While I meant to say “you CAN patent…UNLESS” – - but did not mean “NOT” in the next line. Apologies to all for any confusion. Knocking out the “not,” here’s how it should have read:

Patent law (Google> 35 USC 102) ensures that Julie Brown is entitled to a patent on her new/non-obvious invention “UNLESS” certain conditions exist.
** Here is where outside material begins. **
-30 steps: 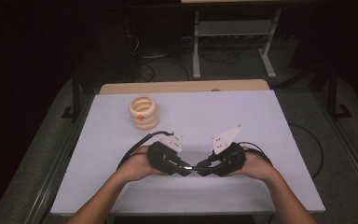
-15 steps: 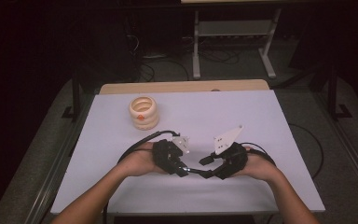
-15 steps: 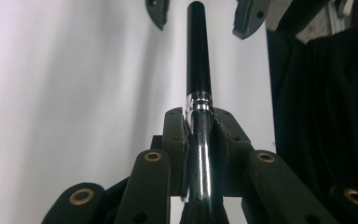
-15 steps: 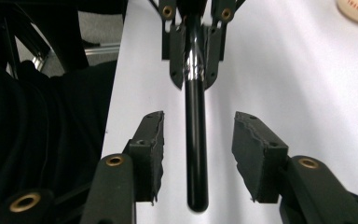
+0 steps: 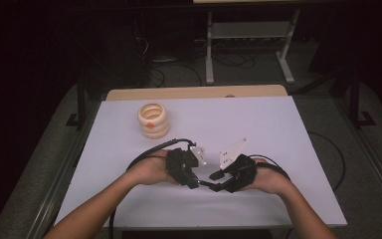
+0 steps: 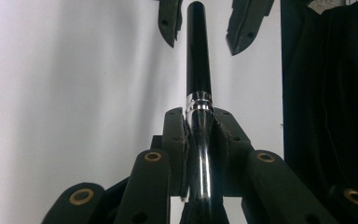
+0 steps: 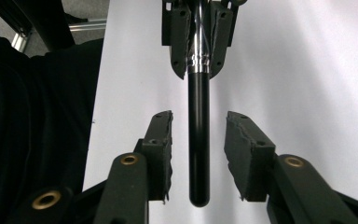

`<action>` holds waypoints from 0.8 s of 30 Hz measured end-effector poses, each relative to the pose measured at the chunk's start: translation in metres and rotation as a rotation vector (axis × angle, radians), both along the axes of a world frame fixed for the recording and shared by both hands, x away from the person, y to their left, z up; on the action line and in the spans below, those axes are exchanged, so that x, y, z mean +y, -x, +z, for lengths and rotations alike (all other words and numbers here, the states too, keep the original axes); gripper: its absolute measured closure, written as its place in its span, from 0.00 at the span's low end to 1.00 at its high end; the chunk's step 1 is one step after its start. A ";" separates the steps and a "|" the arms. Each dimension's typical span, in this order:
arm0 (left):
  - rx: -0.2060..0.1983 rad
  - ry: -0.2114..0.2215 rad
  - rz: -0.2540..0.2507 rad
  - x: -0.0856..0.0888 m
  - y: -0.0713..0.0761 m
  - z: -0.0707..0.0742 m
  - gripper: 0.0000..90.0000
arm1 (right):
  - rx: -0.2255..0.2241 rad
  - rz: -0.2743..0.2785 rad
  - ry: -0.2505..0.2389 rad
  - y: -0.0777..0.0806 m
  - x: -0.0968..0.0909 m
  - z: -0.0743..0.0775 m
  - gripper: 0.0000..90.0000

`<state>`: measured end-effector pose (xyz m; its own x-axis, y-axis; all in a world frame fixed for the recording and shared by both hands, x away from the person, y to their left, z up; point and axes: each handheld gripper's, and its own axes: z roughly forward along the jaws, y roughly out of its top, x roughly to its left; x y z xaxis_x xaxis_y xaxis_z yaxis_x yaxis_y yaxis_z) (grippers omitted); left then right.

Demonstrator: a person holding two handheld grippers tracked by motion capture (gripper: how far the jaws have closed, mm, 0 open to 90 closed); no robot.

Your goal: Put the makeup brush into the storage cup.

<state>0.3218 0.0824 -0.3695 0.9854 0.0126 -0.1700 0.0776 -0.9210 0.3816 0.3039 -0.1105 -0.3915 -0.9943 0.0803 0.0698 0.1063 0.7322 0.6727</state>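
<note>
A glossy black pen [image 6: 198, 56] with a silver band runs between my two grippers, low over the white table [image 5: 278, 129]. My left gripper [image 6: 199, 126] is shut on the pen's rear half just behind the band. My right gripper [image 7: 199, 140] is open, a jaw on either side of the pen's rounded end, with a gap on both sides. In the high view the left gripper [image 5: 194, 180] and the right gripper [image 5: 215, 178] meet tip to tip near the table's front middle. The right gripper view looks straight at the left gripper [image 7: 198, 42] clamping the pen.
A cream stack of rings [image 5: 153, 119] with an orange spot stands at the table's back left. A wooden strip [image 5: 194, 93] runs along the far edge. Cables trail from both grippers. Dark cloth [image 7: 32, 116] hangs at the table's near side.
Both hands have shifted only slightly, and the left gripper has turned a little. The grippers stay tip to tip with the pen between them.
</note>
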 end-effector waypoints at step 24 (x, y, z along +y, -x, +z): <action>0.016 0.012 0.007 -0.009 0.001 -0.002 0.85 | -0.004 0.021 0.023 0.000 0.012 -0.007 0.83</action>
<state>0.3205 0.0737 -0.3716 0.9824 0.0177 -0.1858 0.0905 -0.9158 0.3914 0.3042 -0.0982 -0.3985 -0.9961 0.0604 0.0637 0.0874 0.7494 0.6564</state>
Among those conditions (which can be relied upon by a patent examiner to prevent the issuance of her second patent) is where the invention claimed in her Revision Patent Application (let’s label it “RPA”) is found to be patented or described in a printed publication (by ANYONE – including Julie B. herself)more than one year before Julie B’s RPA. Even if her RPA invention is in fact different from her own previously patented invention…that difference must represent a non-obvious change to avoid examiner’s rejection. (re: “obvious,” Google 35 USC 103)

As an aside~ Note that, sometimes, claims in RPA’s are rejected on the ground of Double Patenting where the Examiner concludes the invention revisions are obvious. In such cases, the second patent may be granted IF the Applicant agrees that a second patent (which reflects merely obvious changes in the earlier patent’s claimed invention)will have the same exact term as the earlier granted patent..and that the patents remain under common ownership. Thanks for your sharp eye, Julie.